The Curb Center at Vanderbilt will host a small research conference on “The Creative Campus” to be held at the University from the afternoon of Friday, November 10th through Saturday, November 11th, 2006. The conference, which is supported by the Ford and Teagle Foundations, and co-hosted by the University of Texas at Austin and the Association of Performing Arts Presenters, will engage forty distinguished scholars, artists, arts administrators and university leaders to examine key questions about the complex relationships between creativity, the arts, and higher education.
Investigation of this subject began at the 104th American Assembly at which professionals in the arts and in higher education explored the topic of “The Creative Campus: The Training, Sustaining and Presenting of the Performing Arts in American Higher Education.” Click here to read the final report from the meeting at the American Assembly.
In spite of the rich and fertile relationship between the arts and the academy over the past 150 years, the Assembly amply demonstrated that the interconnections between them remain under appreciated, under analyzed, and insufficiently exploited. Assembly participants noted the acute need for knowledge and information on topics ranging from the creative experiences of students and the creative climate of campuses to the quality of educational offerings in the arts, the role of resident and visiting artists and the connections among the campus-based arts and the economy, the local community and other disciplines on campus. It is this gap in understanding that the forthcoming Creative Campus Research Conference at Vanderbilt University is intended to address.

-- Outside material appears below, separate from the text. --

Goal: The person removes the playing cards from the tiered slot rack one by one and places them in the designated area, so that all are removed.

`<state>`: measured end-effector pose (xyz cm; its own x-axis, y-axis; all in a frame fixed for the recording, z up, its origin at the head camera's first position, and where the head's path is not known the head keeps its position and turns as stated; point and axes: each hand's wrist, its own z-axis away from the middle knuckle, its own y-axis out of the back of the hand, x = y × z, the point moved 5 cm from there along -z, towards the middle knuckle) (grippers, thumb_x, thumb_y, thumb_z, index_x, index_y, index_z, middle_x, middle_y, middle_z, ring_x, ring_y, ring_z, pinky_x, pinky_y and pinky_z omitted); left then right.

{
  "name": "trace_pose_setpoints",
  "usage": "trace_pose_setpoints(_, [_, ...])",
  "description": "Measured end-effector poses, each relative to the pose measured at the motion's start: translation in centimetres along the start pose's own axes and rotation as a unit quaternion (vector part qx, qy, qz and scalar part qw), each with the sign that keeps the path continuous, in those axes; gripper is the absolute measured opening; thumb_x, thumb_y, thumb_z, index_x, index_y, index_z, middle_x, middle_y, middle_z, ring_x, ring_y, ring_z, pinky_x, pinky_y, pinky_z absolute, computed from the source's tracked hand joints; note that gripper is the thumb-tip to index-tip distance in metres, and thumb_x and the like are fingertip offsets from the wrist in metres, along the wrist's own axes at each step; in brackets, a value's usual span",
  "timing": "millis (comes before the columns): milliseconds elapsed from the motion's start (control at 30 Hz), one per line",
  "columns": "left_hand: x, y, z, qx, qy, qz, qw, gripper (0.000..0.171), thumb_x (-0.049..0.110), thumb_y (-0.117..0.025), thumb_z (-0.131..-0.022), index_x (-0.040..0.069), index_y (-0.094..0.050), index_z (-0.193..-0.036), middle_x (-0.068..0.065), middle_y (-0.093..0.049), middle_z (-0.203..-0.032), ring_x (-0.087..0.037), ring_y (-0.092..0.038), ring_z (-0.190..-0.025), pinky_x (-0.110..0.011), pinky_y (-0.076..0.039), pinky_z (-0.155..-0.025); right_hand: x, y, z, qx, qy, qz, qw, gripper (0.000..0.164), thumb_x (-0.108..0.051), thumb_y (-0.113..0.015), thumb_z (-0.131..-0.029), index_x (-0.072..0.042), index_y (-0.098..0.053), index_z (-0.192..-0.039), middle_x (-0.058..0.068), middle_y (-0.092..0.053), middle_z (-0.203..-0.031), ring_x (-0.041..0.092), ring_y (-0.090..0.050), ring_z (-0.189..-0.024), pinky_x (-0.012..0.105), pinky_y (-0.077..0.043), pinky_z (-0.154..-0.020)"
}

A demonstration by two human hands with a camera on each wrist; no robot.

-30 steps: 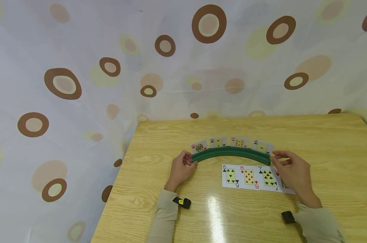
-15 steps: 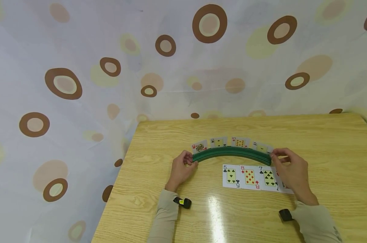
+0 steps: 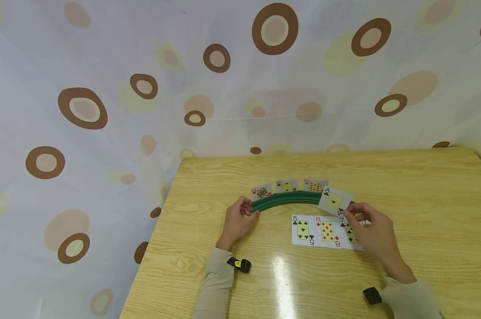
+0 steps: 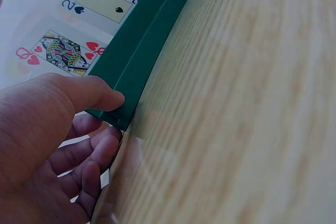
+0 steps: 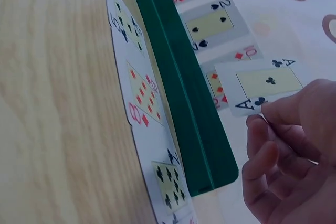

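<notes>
Right hand: we pinch the ace of clubs by its lower-right corner, right of head-frame centre | Left hand: we grip the green rack by its left end | Judgement: brace that, steer the card clear of the ten of diamonds

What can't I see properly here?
Head view: part of the seven of clubs, covered by the right hand.
Head view: the lower edge of the queen of hearts, behind the green card holder.
Right wrist: much of the ten of diamonds, behind the ace of clubs.
Right wrist: most of the left hand, cut off by the top edge.
</notes>
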<state>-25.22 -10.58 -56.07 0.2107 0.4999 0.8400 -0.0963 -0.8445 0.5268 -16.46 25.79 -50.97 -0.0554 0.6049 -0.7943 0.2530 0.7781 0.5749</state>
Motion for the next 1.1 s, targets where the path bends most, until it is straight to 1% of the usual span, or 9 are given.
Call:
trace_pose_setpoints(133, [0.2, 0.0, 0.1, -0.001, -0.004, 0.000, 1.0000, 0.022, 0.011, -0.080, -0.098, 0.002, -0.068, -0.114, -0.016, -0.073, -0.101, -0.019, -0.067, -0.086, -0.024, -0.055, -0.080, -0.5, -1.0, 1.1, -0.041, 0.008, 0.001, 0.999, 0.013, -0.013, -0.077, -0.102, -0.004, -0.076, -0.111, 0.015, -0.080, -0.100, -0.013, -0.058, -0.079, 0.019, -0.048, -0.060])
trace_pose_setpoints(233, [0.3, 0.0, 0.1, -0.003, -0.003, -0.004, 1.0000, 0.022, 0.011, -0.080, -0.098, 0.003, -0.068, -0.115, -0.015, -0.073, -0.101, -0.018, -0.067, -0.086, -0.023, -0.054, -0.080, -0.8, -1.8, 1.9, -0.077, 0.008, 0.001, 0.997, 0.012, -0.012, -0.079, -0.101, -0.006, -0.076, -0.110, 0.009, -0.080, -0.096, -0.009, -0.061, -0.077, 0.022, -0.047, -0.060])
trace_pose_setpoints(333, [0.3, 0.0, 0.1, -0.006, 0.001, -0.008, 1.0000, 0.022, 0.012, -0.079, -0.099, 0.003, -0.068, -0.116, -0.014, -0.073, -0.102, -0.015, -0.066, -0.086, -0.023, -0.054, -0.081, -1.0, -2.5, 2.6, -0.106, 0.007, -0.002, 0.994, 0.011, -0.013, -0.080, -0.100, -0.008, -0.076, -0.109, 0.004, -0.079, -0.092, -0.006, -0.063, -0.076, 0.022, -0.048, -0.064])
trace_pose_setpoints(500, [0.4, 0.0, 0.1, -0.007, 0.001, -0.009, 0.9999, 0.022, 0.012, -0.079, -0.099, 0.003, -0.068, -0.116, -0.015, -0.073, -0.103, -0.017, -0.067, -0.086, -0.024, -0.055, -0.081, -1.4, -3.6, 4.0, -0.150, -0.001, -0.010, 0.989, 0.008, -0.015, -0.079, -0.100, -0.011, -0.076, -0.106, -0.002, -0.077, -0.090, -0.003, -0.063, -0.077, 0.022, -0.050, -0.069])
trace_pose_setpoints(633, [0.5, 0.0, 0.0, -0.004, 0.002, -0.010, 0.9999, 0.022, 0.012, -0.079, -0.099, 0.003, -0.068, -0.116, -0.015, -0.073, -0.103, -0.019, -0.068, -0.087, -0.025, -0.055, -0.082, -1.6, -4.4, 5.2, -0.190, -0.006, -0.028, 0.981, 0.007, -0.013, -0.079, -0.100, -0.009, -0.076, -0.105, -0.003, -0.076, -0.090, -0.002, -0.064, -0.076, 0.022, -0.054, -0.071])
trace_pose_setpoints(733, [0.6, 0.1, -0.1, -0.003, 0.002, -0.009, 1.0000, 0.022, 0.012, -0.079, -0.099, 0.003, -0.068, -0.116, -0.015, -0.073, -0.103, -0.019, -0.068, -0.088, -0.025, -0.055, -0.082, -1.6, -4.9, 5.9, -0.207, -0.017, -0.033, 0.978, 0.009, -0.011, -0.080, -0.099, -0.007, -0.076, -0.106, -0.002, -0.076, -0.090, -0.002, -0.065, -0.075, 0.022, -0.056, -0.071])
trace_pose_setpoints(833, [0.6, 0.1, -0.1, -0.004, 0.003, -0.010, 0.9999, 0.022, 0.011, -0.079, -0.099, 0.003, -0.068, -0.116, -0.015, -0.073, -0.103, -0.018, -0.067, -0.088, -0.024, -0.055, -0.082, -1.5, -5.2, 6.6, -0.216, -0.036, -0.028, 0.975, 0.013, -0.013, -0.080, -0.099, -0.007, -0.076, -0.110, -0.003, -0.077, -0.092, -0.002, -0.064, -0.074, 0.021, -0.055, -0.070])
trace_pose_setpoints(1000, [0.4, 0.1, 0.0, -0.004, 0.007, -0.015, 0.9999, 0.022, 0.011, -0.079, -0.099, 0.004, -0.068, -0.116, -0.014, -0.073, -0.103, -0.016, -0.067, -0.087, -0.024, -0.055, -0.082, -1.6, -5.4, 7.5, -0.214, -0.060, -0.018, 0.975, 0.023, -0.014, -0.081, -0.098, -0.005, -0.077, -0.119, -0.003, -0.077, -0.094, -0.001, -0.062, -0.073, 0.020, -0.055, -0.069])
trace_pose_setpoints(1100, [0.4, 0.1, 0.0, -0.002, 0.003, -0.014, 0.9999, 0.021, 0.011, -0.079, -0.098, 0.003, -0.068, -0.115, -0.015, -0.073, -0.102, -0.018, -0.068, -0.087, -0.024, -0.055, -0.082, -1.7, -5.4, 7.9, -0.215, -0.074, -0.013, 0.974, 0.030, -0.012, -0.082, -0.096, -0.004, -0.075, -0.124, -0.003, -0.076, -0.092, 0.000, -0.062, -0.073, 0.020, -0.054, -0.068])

Five separate working groups of scholars will meet together for a day prior to the arrival of the plenary participants on Friday afternoon. Titles of the five working groups are Artistic Expression, Social Capital, and Cosmopolitanism; Cultural Participation, Learning, and Campus Engagement; The Creative Campus Dividend: The Economic Consequences of Sustaining, Training, and Presenting the Arts; Mapping the Creative Campus: Understanding Connections and Networks; and Assessing the Creative Campus. Each working group will report its findings and ideas to the full plenary group on Friday afternoon and Saturday morning, The plenary participants will be charged with interrogating the ideas generated by the working groups, identify additional areas of concern or interest and refine the questions that will animate the final meeting report. We expect the final report to generate considerable attention and discussion across the higher education and the arts community and to stimulate new resources to pursue the most promising areas of research.